Presto54 also solicited my opinion, and I want to know why we are having such an in-depth discussion about EL regarding a small medical website owned by a private company focused only on neurology and neurological disorders. Also, I have not heard this discussed in professional circles as a trusted source of information for research or by clinicians that I have worked with so I agree with Doc James. It needs to grow or just survive in its niche, but not be used for our purposes. I oppose its addition as well. WiiAlbanyGirl (talk) 01:01, 21 September 2011 (UTC)[reply]

Since Presto54 asked for my opinion, it is not clear that the material on this site is a "unique resource beyond what the article would contain." If the provenance/quality of the information is verifiable it might be useful as a source. I am not clear how valuable it is to link directly to what is essentially another encyclopedia entry on the same topic. I think that using an intermediary directory would make more sense. Zodon (talk) 22:16, 23 September 2011 (UTC)[reply]

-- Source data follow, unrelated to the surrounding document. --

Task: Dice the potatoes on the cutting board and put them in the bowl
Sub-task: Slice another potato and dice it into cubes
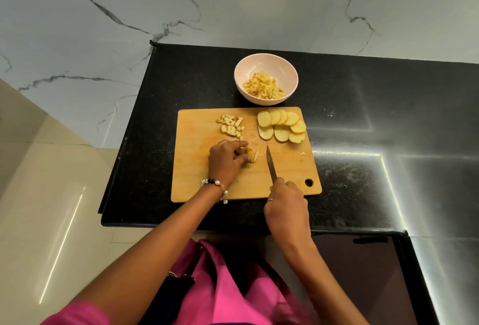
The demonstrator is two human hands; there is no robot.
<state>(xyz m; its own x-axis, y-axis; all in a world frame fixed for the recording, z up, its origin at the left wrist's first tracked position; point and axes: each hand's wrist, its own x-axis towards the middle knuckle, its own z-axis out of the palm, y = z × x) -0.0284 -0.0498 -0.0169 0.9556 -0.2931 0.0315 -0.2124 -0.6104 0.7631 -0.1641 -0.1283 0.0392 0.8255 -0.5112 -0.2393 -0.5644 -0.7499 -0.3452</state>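
Note:
A wooden cutting board (197, 182) lies on the black counter. My left hand (225, 161) pins a small potato piece (252, 155) near the board's middle. My right hand (286, 208) grips a knife (270, 165) by its handle; the blade points away from me, just right of the piece and apart from it. A heap of potato dice (231, 126) lies at the board's far left. Several round potato slices (282, 125) overlap at the far right. Behind the board stands a pale pink bowl (267, 61) holding diced potato (264, 87).
The black counter (363, 117) ends at its left edge near the board and at its front edge just below my wrists. A marble wall rises behind. A dark cabinet front (363, 272) is below on the right, tiled floor on the left.

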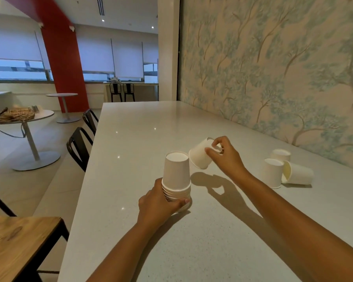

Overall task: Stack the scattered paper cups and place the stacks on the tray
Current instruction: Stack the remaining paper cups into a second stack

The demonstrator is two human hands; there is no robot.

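Observation:
A stack of several white paper cups [176, 176] stands upside down on the white counter [130, 139]. My left hand [158, 204] grips the stack around its lower rims. Just right of the stack's top, my right hand [224, 155] holds a single white paper cup [200, 154] by its base, tilted, its open mouth facing down and left, lifted off the counter. Three more loose cups sit to the right: one upside down [273, 173], one lying on its side [299, 175], and one behind them [280, 155]. No tray is in view.
A patterned wall [273, 68] runs along the counter's right side, close behind the loose cups. Black chairs [80, 147] stand along the counter's left edge. A wooden table [18, 245] is at the lower left, and round tables stand further left.

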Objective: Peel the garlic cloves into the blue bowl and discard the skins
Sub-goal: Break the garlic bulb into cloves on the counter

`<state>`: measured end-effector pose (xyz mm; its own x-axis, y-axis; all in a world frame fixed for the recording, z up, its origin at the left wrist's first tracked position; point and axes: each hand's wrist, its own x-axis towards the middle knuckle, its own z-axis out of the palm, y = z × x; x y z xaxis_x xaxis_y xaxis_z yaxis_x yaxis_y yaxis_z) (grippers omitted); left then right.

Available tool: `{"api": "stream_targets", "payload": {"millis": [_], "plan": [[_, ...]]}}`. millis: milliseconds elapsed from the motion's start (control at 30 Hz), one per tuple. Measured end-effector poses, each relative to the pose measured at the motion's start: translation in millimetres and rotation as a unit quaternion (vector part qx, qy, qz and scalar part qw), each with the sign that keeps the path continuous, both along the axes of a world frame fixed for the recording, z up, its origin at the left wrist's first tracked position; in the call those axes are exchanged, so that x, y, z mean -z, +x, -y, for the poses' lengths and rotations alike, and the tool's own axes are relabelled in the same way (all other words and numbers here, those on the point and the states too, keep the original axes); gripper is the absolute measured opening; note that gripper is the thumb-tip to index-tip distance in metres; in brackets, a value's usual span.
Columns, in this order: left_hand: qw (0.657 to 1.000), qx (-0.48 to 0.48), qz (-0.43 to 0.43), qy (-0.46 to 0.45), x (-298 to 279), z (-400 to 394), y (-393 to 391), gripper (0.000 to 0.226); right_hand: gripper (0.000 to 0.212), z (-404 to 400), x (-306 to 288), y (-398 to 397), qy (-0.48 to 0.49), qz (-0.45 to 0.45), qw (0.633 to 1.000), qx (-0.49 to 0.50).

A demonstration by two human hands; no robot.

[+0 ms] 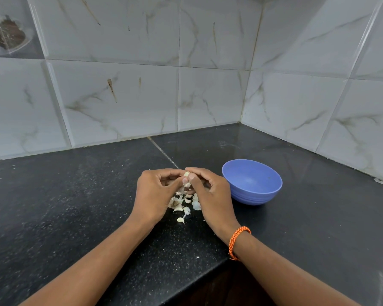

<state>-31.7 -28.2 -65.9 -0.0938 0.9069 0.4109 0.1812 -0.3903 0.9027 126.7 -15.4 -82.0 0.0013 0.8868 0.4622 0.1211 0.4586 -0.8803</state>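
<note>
An orange braided wristband (239, 242) circles the right wrist at lower right of the frame. Above it, at centre, the right hand (210, 195) and left hand (156, 193) meet, fingertips of both pinching one garlic clove (186, 174). It is small, pale cream; its long axis cannot be told. Loose cloves and skins (184, 204) lie on the black counter (64, 206) beneath. The blue bowl (252, 182) sits upright just right of the hands.

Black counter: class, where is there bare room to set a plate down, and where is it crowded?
Bare: counter left of the left hand, and between blue bowl and right wall. Crowded: the garlic pile under both hands.
</note>
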Motion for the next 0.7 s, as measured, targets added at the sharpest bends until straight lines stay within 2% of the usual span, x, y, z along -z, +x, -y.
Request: {"api": "stream_targets", "payload": {"millis": [167,300,400,567,700], "plan": [[1.0,0.002,-0.007,-0.011,-1.6,1.4,0.3,0.013,0.016,-0.3,-0.2,2.7,0.012,0.006,1.0,0.013],[0.998,-0.018,-0.062,0.006,-2.0,2.3,0.8,0.015,0.016,-2.5,1.0,2.0,0.021,0.006,1.0,0.017],[0.997,-0.017,-0.07,0.02,-3.4,3.2,1.2,0.015,0.015,-3.1,0.0,2.0,0.017,-0.02,1.0,0.0],[0.997,-0.023,-0.06,0.033,-8.2,4.9,-0.6,0.04,0.01,-2.5,-2.2,4.7,-0.004,-0.056,0.998,-0.035],[0.997,-0.022,-0.066,0.044,-10.2,4.0,-3.8,0.041,0.011,-3.2,-1.9,5.0,-0.028,-0.098,0.992,-0.071]]}}
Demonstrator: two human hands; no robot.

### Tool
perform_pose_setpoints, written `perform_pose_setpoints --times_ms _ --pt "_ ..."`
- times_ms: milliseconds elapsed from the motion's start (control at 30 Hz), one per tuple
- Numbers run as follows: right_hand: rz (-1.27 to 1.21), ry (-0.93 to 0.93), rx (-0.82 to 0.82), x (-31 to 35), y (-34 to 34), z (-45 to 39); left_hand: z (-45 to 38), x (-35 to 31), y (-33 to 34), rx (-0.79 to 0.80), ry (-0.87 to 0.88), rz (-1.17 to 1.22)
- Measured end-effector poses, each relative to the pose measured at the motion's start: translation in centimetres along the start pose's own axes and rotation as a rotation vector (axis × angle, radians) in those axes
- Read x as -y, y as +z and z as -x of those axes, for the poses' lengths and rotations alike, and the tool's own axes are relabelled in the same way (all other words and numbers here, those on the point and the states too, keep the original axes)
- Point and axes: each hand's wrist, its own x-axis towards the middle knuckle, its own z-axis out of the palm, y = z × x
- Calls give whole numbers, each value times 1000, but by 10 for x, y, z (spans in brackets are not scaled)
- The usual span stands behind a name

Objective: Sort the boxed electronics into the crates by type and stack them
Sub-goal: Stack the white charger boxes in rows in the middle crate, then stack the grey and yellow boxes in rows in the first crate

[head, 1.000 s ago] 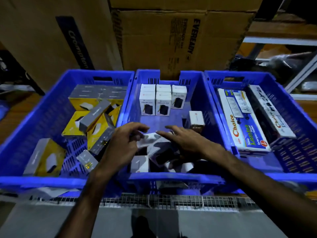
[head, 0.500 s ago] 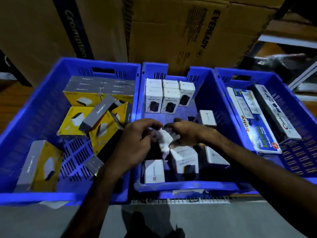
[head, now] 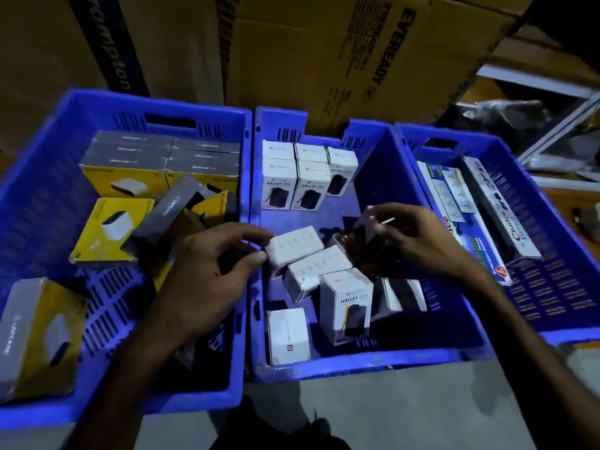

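Three blue crates stand side by side. The middle crate (head: pixel 324 367) holds small white Halley boxes: a neat upright group (head: pixel 306 177) at the back and several loose ones lying about in front. My left hand (head: pixel 207 280) pinches a loose white box (head: pixel 295 245) between thumb and fingers over the crate's left side. My right hand (head: pixel 412 235) grips another small box (head: pixel 373 228) just right of it; that box is mostly hidden by the fingers. An upright Halley box (head: pixel 347 303) stands below both hands.
The left crate (head: pixel 48 131) holds yellow-and-grey Lapcare boxes, some stacked at the back, others tumbled. The right crate (head: pixel 552 241) holds long extension-board boxes (head: pixel 454 196). Large cardboard cartons (head: pixel 341 53) stand behind the crates. Grey floor lies in front.
My hands have drawn apart, each now holding its own white box. The camera has moved closer and tilted, so the crates look larger.
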Motion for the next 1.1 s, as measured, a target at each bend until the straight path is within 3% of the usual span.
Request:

Presto54 (talk) 22:46, 5 September 2011 (UTC)[reply]

Here are the principal assertions I made in my longer message in the next subsection. The longer version of my query provides supporting statements and links.

  1. The information provided on the MedMerits website is verbatim the same as that offered on a restricted website, which is accredited by the ACCME, the principal national CME accreditation organization in the US.
  2. MedMerits is pioneering a business model that brings restricted medical information written for physicians into the public arena.
  3. MedMerits uniquely offers open access to comprehensive information on hundreds of neurologic disorders on a single website.
  4. In each general area it covers, MedMerits offers information not available in Wikipedia or in two sources of the same genre as MedMerits that are prominently featured in Wikipedia (eMedicine and GeneReviews).



I am posting this request on the suggestion of Doc James. I am a board certified neurologist and an unpaid advisor to MedMerits, without any actual, contingent, or promised ownership stake in the company.

Objective

To determine if there is a consensus whether Wikipedia users would be better served by inclusion of external links to MedMerits where appropriate or whether they would be better served by excluding such links. (Reasons to keep out external links to Medmerits might include the following: it is not a reliable source; it doesn't add substantially to what is already available in Wikipedia; it is redundant and inferior to existing external links; or it is not sufficiently differentiated from other external sources, so that if it were included, too many other sources would have to be included as well, thereby diminishing users' ability to spot the most authoritative sources.)

Introduction

MedMerits was founded in 2010, initially as a closed site available only to qualified physicians. It currently has about 2,500 physician users in Canada and the US. MedMerits launched freely accessible public pages providing the public with free access to about 500 articles on a large variety of neurologic disorders. MedMerits licenses its content from MedLink, which is an ACCME accredited provider of CME. MedLink offers CME credits to its subscribers for accessing its website for educational research.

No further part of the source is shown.